ASSIGNMENT ▸ Only one stretch of the listing below is wanted. Give it again exactly, from the line with "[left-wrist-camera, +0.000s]" through the line with "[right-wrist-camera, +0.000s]".

PROVIDED RECORDS ▸
....
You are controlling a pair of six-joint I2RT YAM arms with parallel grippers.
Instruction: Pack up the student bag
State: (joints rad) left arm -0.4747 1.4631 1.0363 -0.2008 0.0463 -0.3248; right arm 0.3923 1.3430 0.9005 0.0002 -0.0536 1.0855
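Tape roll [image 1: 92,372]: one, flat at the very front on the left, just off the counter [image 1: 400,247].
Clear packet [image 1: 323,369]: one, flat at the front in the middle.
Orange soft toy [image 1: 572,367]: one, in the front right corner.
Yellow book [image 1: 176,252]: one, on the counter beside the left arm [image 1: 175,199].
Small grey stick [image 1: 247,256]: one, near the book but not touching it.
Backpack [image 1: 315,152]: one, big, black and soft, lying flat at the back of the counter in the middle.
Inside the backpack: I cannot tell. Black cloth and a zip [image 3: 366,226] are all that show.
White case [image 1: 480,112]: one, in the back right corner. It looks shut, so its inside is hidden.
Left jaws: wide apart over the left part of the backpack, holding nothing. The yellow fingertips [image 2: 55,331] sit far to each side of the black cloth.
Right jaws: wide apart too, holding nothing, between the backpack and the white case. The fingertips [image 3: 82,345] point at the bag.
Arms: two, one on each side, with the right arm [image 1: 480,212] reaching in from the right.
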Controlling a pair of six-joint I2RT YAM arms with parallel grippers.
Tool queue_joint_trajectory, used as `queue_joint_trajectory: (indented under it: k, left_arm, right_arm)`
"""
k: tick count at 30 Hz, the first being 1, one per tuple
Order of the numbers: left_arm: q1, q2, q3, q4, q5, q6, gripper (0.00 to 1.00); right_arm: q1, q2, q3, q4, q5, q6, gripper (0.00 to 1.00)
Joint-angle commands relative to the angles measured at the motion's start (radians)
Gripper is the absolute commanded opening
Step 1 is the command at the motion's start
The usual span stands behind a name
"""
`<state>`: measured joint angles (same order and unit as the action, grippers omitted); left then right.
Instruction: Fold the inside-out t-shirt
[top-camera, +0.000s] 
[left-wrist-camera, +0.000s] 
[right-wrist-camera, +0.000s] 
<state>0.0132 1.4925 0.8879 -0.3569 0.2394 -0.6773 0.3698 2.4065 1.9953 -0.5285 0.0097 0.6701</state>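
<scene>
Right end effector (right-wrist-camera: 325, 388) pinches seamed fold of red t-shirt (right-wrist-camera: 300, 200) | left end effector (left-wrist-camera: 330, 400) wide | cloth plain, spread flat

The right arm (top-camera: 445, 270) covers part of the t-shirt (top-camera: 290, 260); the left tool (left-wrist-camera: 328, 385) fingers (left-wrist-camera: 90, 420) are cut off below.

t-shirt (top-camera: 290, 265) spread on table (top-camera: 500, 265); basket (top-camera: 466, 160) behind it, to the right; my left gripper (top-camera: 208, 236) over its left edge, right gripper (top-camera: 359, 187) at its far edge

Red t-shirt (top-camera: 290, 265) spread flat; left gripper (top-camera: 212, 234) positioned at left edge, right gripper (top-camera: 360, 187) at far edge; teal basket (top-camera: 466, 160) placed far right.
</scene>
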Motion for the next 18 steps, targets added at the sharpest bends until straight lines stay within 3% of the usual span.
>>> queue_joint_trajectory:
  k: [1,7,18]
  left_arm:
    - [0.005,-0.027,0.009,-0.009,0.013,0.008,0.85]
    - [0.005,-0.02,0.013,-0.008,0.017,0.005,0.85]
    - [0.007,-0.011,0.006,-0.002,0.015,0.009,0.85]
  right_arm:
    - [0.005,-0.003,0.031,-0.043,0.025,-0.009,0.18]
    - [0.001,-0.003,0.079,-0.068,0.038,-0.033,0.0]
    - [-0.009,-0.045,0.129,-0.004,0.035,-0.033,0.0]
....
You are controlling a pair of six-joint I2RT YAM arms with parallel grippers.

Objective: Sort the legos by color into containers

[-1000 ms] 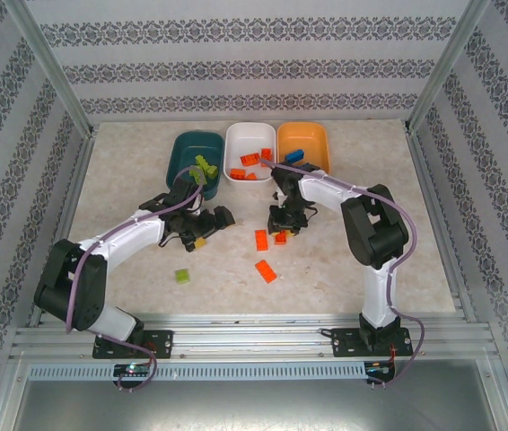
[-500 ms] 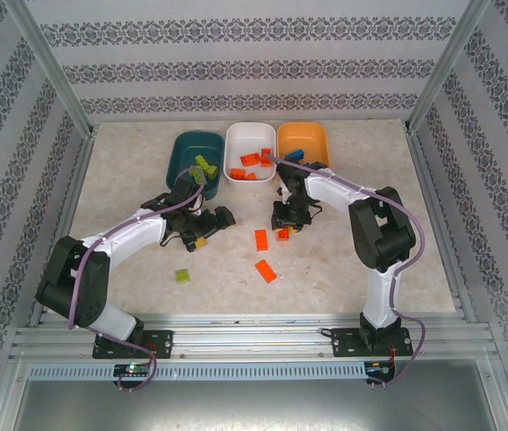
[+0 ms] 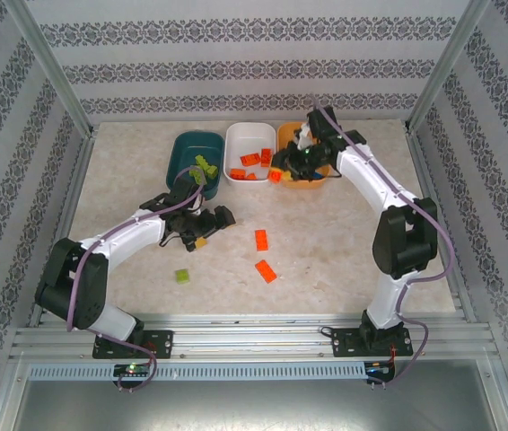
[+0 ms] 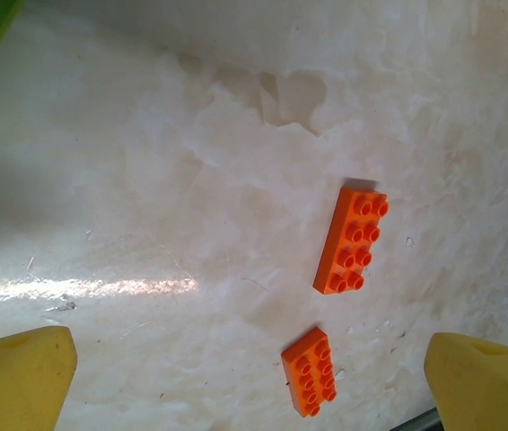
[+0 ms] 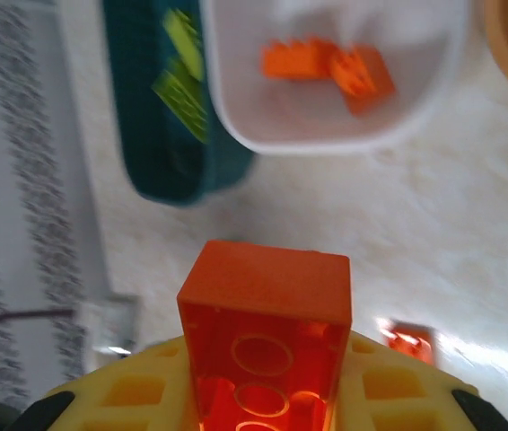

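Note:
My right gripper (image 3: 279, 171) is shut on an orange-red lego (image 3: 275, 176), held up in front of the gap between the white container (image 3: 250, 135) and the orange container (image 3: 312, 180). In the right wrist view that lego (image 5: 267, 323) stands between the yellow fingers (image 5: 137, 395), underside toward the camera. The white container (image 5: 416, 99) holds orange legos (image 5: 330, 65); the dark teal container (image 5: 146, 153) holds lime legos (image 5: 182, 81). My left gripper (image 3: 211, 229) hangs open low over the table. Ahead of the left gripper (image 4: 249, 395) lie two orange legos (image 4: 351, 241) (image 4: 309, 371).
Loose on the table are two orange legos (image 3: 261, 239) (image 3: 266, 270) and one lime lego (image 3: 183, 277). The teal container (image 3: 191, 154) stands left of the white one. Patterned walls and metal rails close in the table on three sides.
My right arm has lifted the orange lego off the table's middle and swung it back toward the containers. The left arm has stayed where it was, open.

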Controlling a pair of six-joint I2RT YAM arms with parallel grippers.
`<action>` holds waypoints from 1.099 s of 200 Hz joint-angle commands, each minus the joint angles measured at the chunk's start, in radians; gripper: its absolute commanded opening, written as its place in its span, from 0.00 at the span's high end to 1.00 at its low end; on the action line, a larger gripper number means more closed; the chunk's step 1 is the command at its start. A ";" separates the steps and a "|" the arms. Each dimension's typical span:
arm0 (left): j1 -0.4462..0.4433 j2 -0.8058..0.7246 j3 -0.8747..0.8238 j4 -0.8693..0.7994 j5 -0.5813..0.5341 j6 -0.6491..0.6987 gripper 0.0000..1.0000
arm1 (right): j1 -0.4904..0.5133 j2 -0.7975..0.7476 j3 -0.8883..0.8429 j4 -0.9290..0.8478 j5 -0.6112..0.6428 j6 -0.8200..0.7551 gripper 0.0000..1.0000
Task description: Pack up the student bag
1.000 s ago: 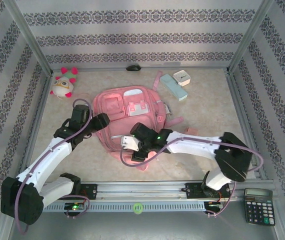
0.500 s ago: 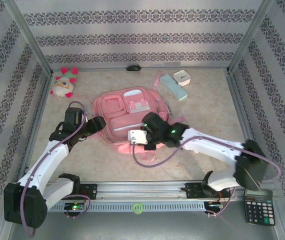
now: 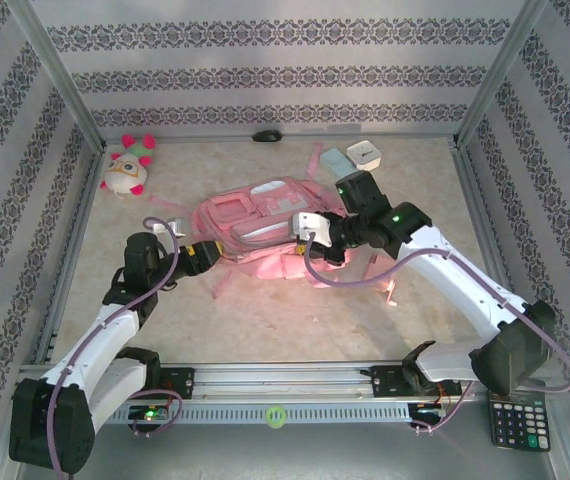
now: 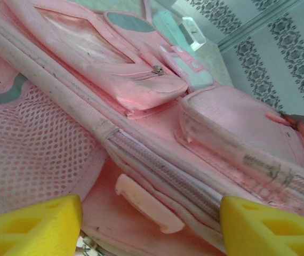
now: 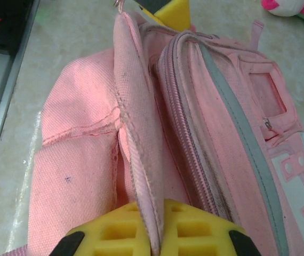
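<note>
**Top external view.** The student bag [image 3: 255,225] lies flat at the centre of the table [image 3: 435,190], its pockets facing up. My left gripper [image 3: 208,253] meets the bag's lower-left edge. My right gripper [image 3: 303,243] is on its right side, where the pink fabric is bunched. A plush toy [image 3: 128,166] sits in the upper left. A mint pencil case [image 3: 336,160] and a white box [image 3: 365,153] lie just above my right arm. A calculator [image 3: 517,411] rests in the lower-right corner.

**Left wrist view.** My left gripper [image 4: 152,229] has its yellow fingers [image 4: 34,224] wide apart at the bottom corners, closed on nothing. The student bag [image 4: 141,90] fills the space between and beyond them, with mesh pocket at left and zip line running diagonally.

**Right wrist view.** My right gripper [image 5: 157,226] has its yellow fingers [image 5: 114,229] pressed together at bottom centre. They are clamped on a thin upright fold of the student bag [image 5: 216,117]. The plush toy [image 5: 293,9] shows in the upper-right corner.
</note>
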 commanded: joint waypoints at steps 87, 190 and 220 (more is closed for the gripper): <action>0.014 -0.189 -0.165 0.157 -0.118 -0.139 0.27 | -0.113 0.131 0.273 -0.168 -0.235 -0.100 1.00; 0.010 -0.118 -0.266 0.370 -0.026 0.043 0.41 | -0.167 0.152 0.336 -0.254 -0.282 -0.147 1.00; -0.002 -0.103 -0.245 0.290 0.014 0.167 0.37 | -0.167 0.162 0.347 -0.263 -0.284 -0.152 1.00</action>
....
TASK OUTPUT ▸
[left-wrist-camera, +0.000s] 
[right-wrist-camera, +0.000s] 

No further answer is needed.